__WHAT TO WORK ON__
Upon reaching the line containing "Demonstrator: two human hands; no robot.", output that line and all remaining lines exactly, through the end of the entries, and output nothing before it.

__EXTRACTED MATERIAL__
====

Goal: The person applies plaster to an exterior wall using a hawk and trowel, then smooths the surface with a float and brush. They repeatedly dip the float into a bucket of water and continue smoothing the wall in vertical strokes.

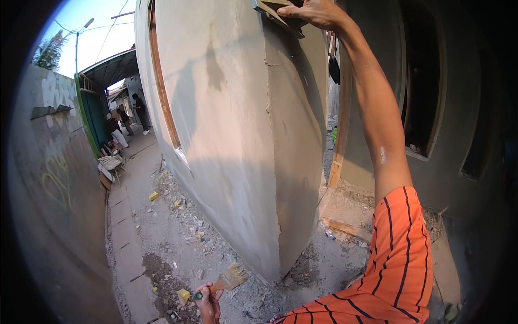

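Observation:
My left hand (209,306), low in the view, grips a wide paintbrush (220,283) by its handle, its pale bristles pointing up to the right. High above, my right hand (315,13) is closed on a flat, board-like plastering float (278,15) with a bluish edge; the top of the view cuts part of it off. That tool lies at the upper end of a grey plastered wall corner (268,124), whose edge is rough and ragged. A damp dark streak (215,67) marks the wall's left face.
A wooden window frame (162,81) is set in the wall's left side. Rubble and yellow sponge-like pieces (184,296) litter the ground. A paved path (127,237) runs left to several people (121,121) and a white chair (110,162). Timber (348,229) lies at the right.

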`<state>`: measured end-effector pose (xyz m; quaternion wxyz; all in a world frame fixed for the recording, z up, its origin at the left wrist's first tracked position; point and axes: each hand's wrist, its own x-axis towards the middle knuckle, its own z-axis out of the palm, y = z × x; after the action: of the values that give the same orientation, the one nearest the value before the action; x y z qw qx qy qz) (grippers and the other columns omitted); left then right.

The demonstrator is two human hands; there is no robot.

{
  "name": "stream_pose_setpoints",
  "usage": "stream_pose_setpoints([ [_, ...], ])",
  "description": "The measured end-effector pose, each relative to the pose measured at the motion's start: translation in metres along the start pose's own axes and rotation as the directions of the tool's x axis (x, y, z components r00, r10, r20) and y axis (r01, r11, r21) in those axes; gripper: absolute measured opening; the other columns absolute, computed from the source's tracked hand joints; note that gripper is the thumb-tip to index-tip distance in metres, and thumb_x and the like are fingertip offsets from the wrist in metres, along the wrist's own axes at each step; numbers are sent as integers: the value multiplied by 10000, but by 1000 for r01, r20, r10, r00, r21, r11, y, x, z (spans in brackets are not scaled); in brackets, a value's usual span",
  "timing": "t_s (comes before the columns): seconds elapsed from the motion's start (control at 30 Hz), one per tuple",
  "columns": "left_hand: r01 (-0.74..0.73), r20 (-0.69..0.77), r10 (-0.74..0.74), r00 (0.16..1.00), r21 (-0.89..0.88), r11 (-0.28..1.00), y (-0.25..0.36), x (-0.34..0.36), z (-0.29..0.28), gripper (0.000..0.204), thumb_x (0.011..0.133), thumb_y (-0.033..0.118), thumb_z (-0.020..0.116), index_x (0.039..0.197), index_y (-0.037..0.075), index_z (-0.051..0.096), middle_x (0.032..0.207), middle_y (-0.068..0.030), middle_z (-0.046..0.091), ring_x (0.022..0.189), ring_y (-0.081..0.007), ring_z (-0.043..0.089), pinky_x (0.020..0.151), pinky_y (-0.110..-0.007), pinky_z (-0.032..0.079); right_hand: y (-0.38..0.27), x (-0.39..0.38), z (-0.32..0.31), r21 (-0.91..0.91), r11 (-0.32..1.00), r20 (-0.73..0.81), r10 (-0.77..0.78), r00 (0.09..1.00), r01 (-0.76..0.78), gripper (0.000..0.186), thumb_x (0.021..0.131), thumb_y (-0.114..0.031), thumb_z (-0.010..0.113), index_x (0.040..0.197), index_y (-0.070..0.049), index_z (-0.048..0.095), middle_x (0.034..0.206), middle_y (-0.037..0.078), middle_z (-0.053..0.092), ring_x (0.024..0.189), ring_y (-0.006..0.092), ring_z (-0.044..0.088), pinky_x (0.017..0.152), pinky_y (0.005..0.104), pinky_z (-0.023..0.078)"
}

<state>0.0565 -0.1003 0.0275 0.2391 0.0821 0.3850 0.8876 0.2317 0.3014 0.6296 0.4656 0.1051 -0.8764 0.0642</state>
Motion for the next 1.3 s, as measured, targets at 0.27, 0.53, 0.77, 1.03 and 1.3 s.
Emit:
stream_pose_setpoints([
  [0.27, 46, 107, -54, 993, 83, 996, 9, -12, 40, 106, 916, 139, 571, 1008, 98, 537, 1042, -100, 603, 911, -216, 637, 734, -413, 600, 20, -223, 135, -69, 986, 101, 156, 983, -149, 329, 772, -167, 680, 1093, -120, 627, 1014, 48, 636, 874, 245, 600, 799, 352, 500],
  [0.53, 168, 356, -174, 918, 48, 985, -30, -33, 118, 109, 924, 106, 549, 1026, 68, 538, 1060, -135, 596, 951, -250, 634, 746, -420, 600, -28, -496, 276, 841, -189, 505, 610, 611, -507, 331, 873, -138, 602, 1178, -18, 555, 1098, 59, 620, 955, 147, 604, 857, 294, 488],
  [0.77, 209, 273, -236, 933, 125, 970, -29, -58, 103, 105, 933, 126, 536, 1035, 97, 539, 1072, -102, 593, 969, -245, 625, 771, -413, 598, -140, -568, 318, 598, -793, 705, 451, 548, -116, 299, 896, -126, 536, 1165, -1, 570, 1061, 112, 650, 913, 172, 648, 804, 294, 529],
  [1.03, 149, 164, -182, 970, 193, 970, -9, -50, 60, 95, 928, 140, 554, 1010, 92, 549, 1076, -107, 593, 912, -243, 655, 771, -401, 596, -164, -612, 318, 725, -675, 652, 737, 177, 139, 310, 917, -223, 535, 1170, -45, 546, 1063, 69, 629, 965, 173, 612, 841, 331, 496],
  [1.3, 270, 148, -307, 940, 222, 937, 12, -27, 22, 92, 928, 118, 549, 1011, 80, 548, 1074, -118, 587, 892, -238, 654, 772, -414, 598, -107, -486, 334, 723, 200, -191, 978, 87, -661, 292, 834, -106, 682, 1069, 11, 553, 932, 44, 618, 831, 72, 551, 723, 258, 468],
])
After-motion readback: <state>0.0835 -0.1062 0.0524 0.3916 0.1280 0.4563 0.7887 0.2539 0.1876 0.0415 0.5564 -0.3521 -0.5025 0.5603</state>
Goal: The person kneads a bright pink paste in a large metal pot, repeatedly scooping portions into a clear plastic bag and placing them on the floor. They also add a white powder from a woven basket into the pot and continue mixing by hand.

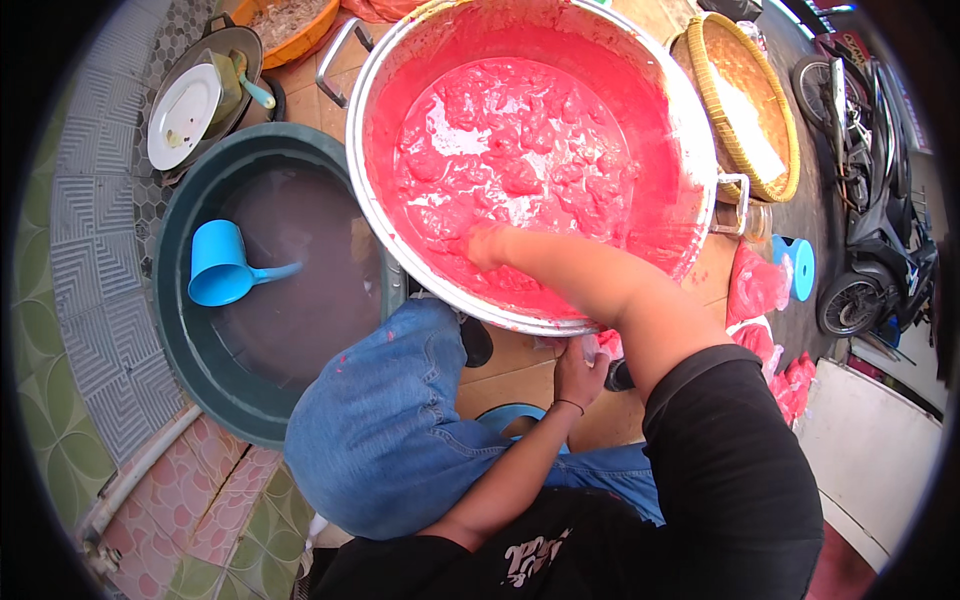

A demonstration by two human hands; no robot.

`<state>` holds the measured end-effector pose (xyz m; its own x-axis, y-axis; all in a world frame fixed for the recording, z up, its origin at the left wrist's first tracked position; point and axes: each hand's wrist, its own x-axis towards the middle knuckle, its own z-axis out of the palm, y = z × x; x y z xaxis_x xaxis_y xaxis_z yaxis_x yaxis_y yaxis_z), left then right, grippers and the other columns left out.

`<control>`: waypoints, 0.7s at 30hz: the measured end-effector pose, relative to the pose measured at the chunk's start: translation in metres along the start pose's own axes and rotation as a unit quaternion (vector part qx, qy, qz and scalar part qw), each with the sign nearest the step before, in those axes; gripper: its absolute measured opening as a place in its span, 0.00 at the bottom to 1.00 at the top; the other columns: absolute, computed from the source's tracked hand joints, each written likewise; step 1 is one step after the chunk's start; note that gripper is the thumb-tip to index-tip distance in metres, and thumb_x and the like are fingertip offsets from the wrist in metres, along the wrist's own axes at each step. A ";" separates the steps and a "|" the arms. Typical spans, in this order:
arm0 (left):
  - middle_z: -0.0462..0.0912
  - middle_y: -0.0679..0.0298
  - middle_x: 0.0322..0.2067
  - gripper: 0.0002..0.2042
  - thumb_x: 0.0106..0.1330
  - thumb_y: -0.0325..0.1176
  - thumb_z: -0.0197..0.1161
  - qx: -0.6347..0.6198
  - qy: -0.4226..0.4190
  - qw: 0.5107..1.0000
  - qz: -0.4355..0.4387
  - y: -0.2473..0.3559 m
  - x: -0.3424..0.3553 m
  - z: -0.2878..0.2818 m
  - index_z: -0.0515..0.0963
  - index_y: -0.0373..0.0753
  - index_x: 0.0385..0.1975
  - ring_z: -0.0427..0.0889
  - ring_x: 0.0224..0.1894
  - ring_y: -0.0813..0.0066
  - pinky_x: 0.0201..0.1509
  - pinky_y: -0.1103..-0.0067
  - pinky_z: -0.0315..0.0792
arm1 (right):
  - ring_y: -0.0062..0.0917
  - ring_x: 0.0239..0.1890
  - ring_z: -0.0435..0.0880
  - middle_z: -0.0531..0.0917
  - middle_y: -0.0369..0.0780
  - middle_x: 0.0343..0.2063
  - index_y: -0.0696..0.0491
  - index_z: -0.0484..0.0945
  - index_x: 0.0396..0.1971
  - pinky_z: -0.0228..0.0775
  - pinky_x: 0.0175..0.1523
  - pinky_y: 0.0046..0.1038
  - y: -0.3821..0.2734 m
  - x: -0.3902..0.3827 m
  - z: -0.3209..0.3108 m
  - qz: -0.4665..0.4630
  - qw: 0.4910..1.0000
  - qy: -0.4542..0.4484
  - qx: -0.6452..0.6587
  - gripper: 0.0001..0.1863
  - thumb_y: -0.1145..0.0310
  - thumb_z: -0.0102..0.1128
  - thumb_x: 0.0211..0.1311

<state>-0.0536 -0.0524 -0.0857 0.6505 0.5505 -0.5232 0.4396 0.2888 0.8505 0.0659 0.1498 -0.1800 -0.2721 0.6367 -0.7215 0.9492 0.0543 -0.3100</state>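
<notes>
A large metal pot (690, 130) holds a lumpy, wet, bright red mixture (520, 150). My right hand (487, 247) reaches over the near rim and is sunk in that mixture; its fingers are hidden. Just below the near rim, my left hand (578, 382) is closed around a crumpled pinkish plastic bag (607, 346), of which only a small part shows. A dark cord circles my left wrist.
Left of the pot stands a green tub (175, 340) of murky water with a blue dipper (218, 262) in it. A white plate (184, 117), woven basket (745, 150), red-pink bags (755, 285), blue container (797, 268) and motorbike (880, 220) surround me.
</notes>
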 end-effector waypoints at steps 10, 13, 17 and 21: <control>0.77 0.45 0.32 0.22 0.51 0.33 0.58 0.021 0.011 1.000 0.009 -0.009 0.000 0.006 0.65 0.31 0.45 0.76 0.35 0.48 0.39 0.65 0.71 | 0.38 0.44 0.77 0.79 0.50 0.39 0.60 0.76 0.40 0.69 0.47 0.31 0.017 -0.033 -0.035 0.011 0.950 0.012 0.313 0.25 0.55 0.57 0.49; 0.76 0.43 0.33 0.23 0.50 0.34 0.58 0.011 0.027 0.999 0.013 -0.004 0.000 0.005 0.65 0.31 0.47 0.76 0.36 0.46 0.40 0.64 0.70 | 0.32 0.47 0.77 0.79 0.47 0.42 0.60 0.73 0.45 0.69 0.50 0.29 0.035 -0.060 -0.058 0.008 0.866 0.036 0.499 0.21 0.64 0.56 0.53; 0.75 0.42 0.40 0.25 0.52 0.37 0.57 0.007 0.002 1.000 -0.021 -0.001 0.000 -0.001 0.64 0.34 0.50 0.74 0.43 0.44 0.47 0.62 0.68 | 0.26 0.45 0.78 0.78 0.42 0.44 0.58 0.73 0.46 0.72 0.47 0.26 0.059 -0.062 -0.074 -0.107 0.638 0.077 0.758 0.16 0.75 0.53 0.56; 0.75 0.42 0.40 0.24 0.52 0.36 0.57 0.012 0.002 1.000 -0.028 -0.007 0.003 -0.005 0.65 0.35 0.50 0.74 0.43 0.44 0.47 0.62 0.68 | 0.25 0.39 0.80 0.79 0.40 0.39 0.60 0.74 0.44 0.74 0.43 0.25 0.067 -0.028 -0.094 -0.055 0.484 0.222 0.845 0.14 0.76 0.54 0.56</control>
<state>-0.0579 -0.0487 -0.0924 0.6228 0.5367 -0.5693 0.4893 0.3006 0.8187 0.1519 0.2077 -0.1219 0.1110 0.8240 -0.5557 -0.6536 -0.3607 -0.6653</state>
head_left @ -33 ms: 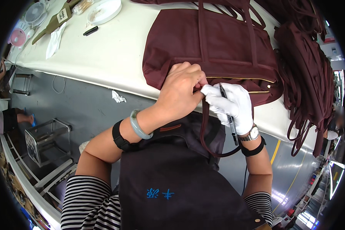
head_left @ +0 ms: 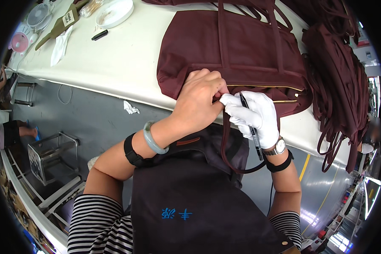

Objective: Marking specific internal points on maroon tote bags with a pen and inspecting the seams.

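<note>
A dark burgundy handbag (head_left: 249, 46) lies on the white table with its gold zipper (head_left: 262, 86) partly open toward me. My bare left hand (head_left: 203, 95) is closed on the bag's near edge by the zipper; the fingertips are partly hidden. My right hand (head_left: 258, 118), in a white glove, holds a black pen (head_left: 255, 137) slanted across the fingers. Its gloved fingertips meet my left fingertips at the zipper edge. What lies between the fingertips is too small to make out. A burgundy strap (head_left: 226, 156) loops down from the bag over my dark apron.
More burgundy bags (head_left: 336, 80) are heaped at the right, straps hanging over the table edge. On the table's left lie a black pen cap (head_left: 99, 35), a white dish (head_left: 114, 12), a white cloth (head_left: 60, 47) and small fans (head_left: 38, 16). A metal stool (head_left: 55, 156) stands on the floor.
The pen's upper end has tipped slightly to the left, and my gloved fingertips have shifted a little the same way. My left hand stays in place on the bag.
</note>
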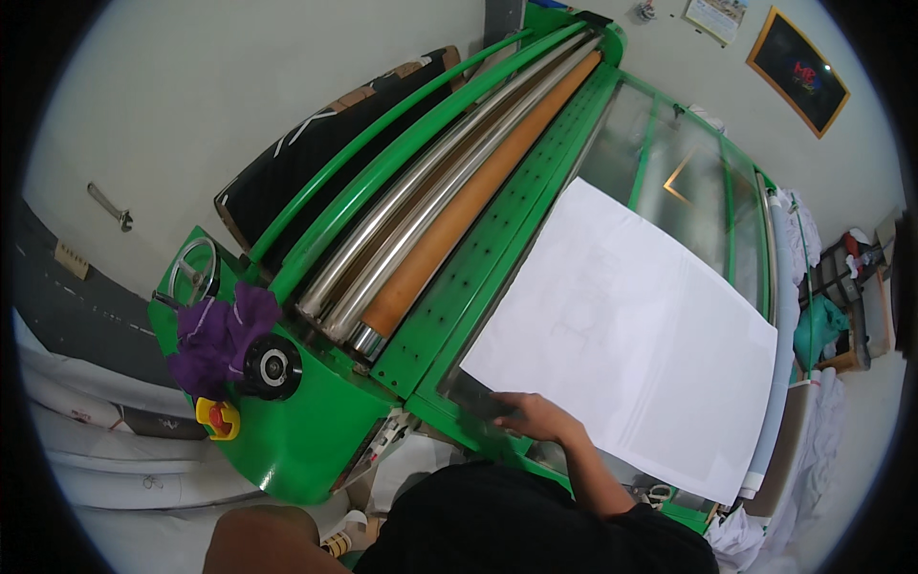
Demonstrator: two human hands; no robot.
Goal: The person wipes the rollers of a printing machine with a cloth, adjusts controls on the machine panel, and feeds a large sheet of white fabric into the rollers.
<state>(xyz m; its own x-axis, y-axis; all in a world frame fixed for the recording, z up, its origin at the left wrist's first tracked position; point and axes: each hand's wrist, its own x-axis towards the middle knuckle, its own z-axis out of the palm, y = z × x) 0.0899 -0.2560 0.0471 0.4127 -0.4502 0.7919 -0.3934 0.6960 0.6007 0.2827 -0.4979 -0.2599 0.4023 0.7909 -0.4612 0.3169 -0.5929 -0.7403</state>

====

__OUTPUT BELOW__
Demonstrator: two human hands; no robot.
Goal: The person wipes the rollers of a printing machine with a cloth, adjusts controls on the machine panel, and feeds a large sheet of white fabric into the rollers.
<state>(xyz m; its own x-axis, y-axis; all in a world frame fixed for the recording, z up, its origin at the left wrist's first tracked position; point and axes: each hand's wrist, its own x-axis towards the middle knuckle, its own z-axis out of the palm, y = z × x) 0.0899 -0.2560 0.0471 0.4127 -0.4502 0.7919 -0.3934 0.6960 0.6007 0.2827 -0.4979 -0.2599 0.4023 0.7909 -0.4612 0.3169 -0.5929 -0.7403</state>

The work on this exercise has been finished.